The Winking Cavy Store carries a wide range of guinea-pig-related items, and also some good rat stuff - mugs, calendars, jewellery etc..
The water-fountain sold by The Hatchwell Co. Ltd, Rishton, Blackburn, UK is in my opinion preferable to bottles, except in a moving vehicle: like a bottle it can be placed inches above the floor so it doesn't get buried in shavings, but unlike a bottle it doesn't leak/drip, and is easy for the rat to drink from without turning its head nearly upside-down.
The disadvantages are that it requires both vertical bars to clip on to and a horizontal slot for the dish to stick into the cage through, so you will probably have to cut a slot in the bars for it and do quite a lot of adaptation - and some rats chew the edge of the dish. It's made of very tough plastic, so it takes them months to do it much damage; but eventually they'll probably gnaw the edge to below water-level and you'll have to get a new water-fountain. However, it's not expensive to replace.
For a detailed description of how the fountain works, see section on diet.
The Carousel Treat Dispenser, made by JungleTalk International, P.O. 111, Lafayette, CO 80026, USA, is a hard plastic mini-cage a few inches tall. Small treats such as peanuts or grapes are placed in the carousel, which can either be rolled about on the cage floor or suspended from a chain (supplied with the carousel), providing exercise and interest as your animals fish the treats out through the bars.
[N.B. I confess I've never actually tried one of these with my rats - but my chipmunks have one, and it's a big success, so I mean to get some more for the rats the next time I see them on sale.]
Terenziani and SuperPet both make large wire-mesh collapsible rat-cages. These are ideal for people who routinely wish to transport their rats from one home to another: just pop the rats into a carrying-box, fold the cage flat for the journey and reassemble it at the other end. Martin's Cages make similar multi-storey cages in a variety of sizes and shapes, although I don't know if theirs are collapsible.
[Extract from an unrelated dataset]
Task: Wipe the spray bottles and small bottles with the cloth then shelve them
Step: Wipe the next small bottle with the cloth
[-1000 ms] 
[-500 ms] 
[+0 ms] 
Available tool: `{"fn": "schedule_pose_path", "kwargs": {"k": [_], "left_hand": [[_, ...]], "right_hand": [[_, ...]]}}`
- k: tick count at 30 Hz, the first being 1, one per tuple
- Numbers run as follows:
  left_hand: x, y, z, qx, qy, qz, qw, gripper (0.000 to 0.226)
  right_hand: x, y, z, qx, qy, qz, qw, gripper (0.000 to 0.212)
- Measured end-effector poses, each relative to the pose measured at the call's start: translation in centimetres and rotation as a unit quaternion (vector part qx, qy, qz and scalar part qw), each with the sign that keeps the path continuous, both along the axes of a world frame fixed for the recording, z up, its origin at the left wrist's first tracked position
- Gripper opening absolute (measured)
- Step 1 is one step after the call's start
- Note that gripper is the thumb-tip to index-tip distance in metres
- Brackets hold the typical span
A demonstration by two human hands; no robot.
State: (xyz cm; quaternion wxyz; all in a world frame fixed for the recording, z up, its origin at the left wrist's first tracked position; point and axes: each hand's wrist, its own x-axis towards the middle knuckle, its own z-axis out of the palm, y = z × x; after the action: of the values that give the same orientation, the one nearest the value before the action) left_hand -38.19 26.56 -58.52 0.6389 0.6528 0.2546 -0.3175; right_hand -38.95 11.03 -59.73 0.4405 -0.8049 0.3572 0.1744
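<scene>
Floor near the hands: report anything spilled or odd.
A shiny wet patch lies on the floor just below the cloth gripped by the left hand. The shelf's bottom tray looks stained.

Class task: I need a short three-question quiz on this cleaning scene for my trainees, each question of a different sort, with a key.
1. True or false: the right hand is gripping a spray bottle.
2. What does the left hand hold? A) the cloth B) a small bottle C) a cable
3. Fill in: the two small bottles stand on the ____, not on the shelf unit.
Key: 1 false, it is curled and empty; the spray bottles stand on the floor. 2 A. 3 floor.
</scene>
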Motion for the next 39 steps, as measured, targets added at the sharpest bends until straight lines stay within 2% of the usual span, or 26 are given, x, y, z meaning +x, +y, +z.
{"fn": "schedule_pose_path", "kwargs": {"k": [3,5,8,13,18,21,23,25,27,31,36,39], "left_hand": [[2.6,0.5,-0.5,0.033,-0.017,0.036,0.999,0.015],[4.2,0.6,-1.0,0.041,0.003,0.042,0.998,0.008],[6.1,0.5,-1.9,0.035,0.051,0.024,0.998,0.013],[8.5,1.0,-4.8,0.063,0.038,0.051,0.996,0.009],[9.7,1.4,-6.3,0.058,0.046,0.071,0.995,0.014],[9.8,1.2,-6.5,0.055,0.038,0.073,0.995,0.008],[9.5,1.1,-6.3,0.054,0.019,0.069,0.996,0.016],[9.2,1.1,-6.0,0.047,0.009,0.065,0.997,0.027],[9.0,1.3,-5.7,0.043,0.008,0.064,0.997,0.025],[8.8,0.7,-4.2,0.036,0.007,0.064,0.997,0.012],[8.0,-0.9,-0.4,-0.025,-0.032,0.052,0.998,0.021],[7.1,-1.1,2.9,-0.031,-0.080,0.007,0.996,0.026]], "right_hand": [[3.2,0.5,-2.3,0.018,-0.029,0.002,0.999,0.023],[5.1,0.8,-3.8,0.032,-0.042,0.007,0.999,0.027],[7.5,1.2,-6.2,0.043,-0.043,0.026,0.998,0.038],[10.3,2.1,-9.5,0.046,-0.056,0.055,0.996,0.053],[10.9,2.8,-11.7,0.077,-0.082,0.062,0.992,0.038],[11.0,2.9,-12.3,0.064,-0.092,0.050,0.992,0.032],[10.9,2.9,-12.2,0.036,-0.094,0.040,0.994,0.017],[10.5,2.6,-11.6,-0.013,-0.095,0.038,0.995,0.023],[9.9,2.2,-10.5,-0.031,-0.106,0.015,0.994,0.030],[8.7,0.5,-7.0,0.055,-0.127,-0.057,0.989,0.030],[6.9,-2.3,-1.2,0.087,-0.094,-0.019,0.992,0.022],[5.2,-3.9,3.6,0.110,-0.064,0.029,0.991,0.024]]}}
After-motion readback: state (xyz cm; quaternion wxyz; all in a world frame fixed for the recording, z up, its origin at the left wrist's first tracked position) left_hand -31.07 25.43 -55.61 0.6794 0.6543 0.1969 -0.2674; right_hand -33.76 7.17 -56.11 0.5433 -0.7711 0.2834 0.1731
All these cages are excellent in that they are multi-level and very roomy, providing lots of space and exercise, and are also fairly easy to get into and to keep clean. One fault they all share, however, is that the upper floors are made of plastic-coated wire-mesh. It is widely believed that such mesh floors increase the risk of rats developing pododermatitis or "bumblefoot", a spongy inflammation of the heels - and they certainly look uncomfortable and draughty. However it is a simple matter to cover the wire tray with e.g. a piece of lino or, better still, with a small cat-litter tray of wood-shavings.
I would not, however, recommend any of these cages for ship rats. They are made in such a way that the upper shelves occupy almost the whole of whatever level they're at, with just a big hole for the ladder to the other floor(s). For ship rats it is better to maximize climbing-space by taking a large bird or chinchilla cage and fitting upper shelves which occupy only part of each level, leaving clear space at one or both ends of the shelf so the occupants can climb straight up the side of the cage from bottom to top. Martin's Cages do do a version with partial "balconies" rather than full upper floors, but it isn't really big enough for shippies. You could, however, buy any of these cages and then fit new, partial upper floors yourself: but since they are all rather expensive it would be better to stick with a cheaper standard chinchilla cage, unless you really need a cage that folds down flat.